Lei de Anistia Gera Controvérsia
A mobilização ocorre em resposta à lei de anistia recentemente aprovada pelo Parlamento venezuelano. Familiares explicaram que a insatisfação se deve ao alcance da lei, que exclui casos envolvendo militares acusados de “terrorismo”, uma situação comum na prisão Rodeo I. “Aproximadamente 214 pessoas no total, incluindo venezuelanos e estrangeiros, estão em greve de fome”, afirmou Yalitza García, sogra do gendarme argentino Nahuel Agustín Gallo. Shakira Ibarreto, filha de um policial detido em 2024, corroborou a informação: “Eles decidiram entrar em greve de fome na sexta-feira, em decorrência da lei de anistia, que exclui a grande maioria”.

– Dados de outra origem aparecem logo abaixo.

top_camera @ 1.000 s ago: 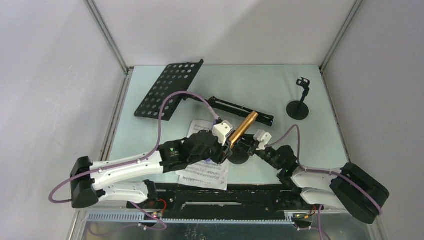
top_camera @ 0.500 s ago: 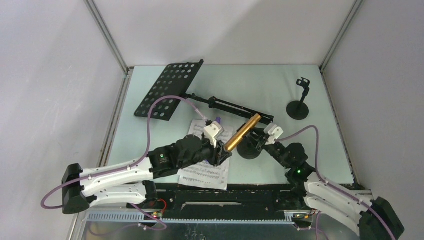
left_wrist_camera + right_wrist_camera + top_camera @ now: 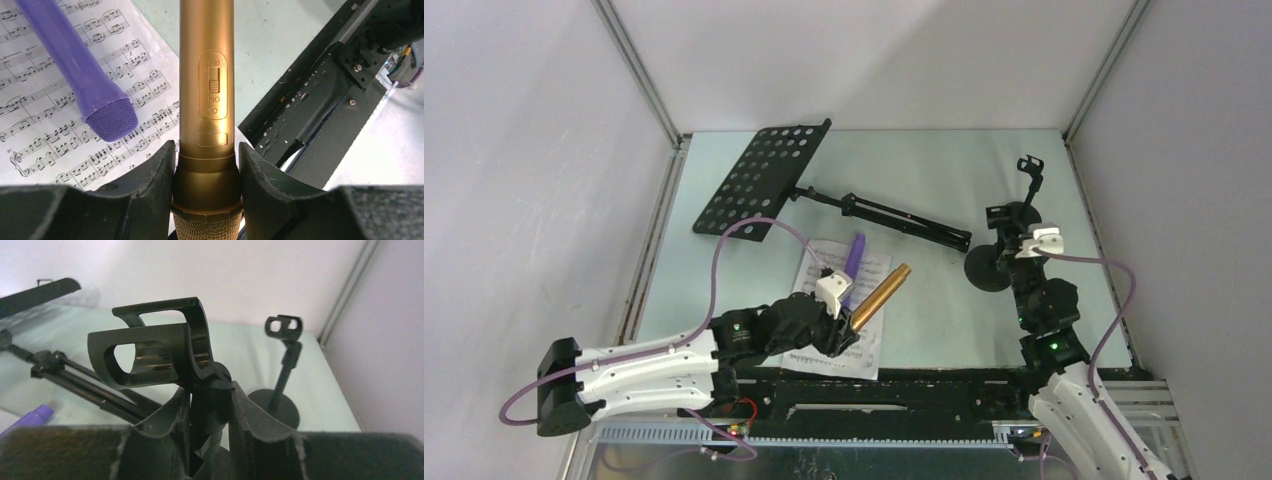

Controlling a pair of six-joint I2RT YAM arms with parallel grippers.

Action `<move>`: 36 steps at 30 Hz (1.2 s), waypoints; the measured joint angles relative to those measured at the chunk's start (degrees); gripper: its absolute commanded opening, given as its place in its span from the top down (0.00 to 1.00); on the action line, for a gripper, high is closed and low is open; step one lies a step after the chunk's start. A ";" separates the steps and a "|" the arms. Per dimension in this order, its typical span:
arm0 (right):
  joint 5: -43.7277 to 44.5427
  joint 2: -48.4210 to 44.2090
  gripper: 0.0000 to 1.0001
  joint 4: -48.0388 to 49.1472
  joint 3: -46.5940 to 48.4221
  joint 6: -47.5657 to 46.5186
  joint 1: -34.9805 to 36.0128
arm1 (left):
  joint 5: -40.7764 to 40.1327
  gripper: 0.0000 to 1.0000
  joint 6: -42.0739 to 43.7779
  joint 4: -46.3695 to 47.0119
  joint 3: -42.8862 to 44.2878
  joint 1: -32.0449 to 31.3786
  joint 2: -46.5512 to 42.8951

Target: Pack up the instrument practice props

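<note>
The top camera is looking down from high behind over the whole table (image 3: 944,170). Close in, the left wrist camera is facing downward, the right level; both are catching the purple microphone (image 3: 75,65).

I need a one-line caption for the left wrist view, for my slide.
Left gripper clamped on the tan toy microphone; the purple microphone lies on the sheet music beside it.

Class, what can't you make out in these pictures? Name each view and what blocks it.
Left wrist view: tan microphone mesh head, cut off by the bottom edge.
Right wrist view: held holder base, hidden behind right gripper.
Top view: sheet music notes, too small, partly under left arm.
</note>
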 measured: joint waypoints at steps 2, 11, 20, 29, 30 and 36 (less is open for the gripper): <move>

Contexto Político da Anistia
A lei de anistia foi aprovada na última quinta-feira (20) e promovida pela presidente interina Delcy Rodríguez. Rodríguez assumiu o cargo após a captura de Nicolás Maduro, em um contexto de incursão militar dos Estados Unidos. A exclusão de determinados crimes da anistia tem sido um ponto de discórdia significativo, afetando diretamente a possibilidade de libertação de um número considerável de detentos.
Adesão ao Protesto
Embora mais de 200 presos tenham aderido à greve de fome, as famílias ressaltaram que nem todos os detidos optaram por participar do protesto. A decisão de iniciar a paralisação e a recusa em se alimentar demonstram a gravidade da situação e a profunda insatisfação com os termos da lei de anistia promulgada.